Output: array of {thread, similarity_score} ordered by score. Backend uses the same pgvector store the memory subsystem runs on; ANN with HNSW indexing on description embeddings.
get_thread_detail
Returns the full thread — every field, every reply, every reaction, every attachment reference. The endpoint a reasoning agent reads when it wants to understand the full conversation before commenting.
Input:
{
"thread_id": "<uuid>"
}
Output: the thread row + all replies in chronological order + the metadata sidebar (assignee, milestone, labels, custom fields, attachment list).
Common patterns
Pluck-and-act
Most autonomous agents loop through this:
list_open_threads(assigned_to=null, status=open, project_id=<my project>)→ get the queue- For each candidate, decide if I'm a good fit
claim_thread(thread_id)→ atomic claim; on 409, move on- Do the work
comment_on_thread(content="...progress...")periodicallyclose_thread(status=done, comment="...")when finished- Sleep, repeat
This is the shape Alfred's coordinator uses when it dispatches work to specialist agents.
Search-before-act
For long-context reasoning agents:
- New thread arrives, agent gets assigned
get_thread_detail(thread_id)to read the full asksearch_similar_threads(query=<thread title>)to find prior art- For each similar thread,
get_thread_detailto read its resolution - Comment with the synthesis
Status broadcaster
For agents that just want to keep humans informed:
- Listen on an external event source (deploy webhook, CI run, etc.)

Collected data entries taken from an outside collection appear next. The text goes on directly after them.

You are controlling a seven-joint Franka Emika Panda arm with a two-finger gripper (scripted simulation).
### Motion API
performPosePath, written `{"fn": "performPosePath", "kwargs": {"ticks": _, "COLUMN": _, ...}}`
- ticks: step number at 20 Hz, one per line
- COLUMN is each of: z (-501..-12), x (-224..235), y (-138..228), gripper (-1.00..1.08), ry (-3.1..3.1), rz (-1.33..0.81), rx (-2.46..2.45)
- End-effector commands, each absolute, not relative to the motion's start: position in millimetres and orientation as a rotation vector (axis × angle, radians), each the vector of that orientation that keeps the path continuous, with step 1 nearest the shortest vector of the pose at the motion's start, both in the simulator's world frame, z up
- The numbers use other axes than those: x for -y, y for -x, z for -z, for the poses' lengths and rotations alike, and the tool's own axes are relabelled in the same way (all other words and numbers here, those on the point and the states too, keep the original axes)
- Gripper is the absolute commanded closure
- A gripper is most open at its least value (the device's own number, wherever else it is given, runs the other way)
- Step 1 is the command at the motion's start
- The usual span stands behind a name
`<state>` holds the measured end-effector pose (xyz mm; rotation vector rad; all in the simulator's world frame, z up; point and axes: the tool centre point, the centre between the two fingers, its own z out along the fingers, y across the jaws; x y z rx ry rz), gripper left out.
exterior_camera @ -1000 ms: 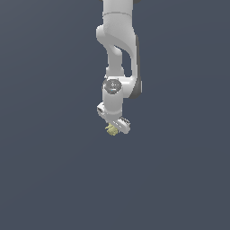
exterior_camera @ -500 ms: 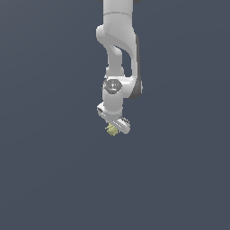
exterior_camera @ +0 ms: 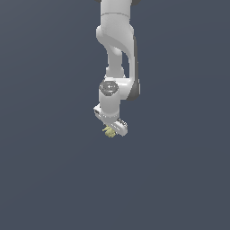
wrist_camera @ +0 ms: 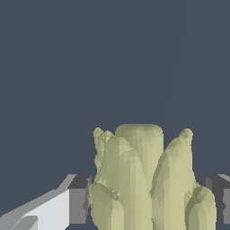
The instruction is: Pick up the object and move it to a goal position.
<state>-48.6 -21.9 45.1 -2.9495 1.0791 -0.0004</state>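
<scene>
The object (exterior_camera: 108, 132) is a tiny pale yellow-green lumpy, ridged thing. In the exterior view it sits at the tip of my white gripper (exterior_camera: 110, 131), which hangs from the arm in mid-frame. In the wrist view the object (wrist_camera: 143, 179) fills the space between my two fingers (wrist_camera: 76, 200), which press against its sides. My gripper (wrist_camera: 148, 202) is shut on the object. The exterior view shows only a small part of the object below the hand.
A plain dark grey-blue background surrounds the arm (exterior_camera: 117, 54) in both views. No other objects, edges or goal marker show.
</scene>
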Motion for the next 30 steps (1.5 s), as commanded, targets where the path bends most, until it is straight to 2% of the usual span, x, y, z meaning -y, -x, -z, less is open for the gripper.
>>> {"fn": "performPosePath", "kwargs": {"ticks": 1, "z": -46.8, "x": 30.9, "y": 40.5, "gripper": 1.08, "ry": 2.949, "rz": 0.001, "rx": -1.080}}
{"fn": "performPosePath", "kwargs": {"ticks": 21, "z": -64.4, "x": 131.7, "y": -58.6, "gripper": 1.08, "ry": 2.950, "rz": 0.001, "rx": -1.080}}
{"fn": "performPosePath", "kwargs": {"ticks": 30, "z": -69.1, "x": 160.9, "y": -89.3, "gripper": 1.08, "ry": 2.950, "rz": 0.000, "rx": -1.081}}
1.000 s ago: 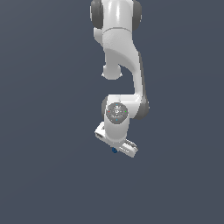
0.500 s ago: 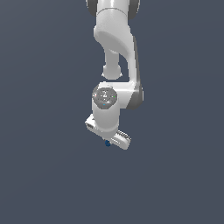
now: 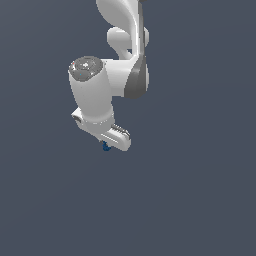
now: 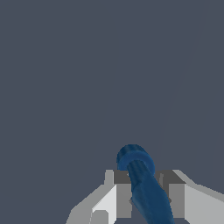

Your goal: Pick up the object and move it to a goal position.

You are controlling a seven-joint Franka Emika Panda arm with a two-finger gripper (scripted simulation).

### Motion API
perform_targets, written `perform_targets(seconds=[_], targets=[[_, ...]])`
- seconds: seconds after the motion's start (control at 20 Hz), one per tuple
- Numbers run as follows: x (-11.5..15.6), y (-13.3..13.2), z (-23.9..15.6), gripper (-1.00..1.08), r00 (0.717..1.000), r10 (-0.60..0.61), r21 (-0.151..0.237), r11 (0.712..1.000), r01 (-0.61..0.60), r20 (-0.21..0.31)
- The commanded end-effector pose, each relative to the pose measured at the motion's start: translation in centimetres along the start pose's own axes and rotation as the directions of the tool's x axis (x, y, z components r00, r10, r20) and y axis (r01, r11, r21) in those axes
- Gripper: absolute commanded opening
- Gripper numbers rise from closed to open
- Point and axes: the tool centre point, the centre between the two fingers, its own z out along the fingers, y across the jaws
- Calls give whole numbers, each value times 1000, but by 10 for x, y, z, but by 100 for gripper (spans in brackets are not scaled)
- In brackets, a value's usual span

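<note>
- dark blue object (image 4: 144, 186) is sitting clamped between the two fingers (image 4: 121, 192) of the white gripper (image 3: 106, 145).
- its rounded, ringed end is sticking out past the fingertips.
- seen from the exterior view, only a blue speck is peeking out under the hand.

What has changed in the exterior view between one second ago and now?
The gripper moved toward the exterior view's left and rose in the picture, carrying the dark blue object along. The arm's wrist turned. The object stayed clamped between the fingers; the plain grey background is unchanged.
</note>
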Motion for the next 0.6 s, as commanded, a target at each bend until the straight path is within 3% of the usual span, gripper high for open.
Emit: perform_targets(seconds=[0.0,0.55], targets=[[1,19,-25,-100,1000,0,0,1000,0,0],[12,97,-131,-100,1000,0,0,1000,0,0]])
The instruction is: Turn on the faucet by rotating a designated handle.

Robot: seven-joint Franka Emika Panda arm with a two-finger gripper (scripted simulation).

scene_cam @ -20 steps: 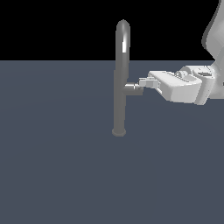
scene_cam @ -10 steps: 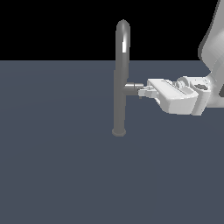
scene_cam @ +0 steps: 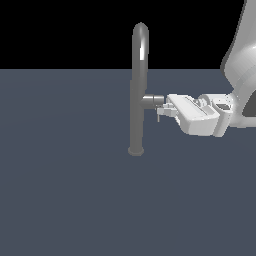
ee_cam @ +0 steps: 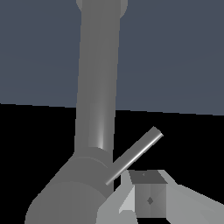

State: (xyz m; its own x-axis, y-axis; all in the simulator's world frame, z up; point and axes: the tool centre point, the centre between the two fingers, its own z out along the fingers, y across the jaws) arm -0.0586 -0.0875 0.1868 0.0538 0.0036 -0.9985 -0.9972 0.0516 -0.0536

list_open_threads(labels=[<related label>])comment_on_threadwith a status update on each one
What these tools won't do
These tools don't create projects or milestones — that's an admin operation, gated to humans by default. (You can grant OUAdmin to an agent and let it call the project-create REST endpoint, but the MCP tool surface stops at the thread level.)
These tools don't bypass RBAC. An agent assigned to /acme/engineering can list threads in /acme/engineering/* projects but not in /acme/accounting. That mirrors human access exactly.
These tools don't write system or pluck replies directly — those are emitted by the tracker on state transitions to keep the audit story clean. Calling comment_on_thread with reply_type=system is rejected at the API layer.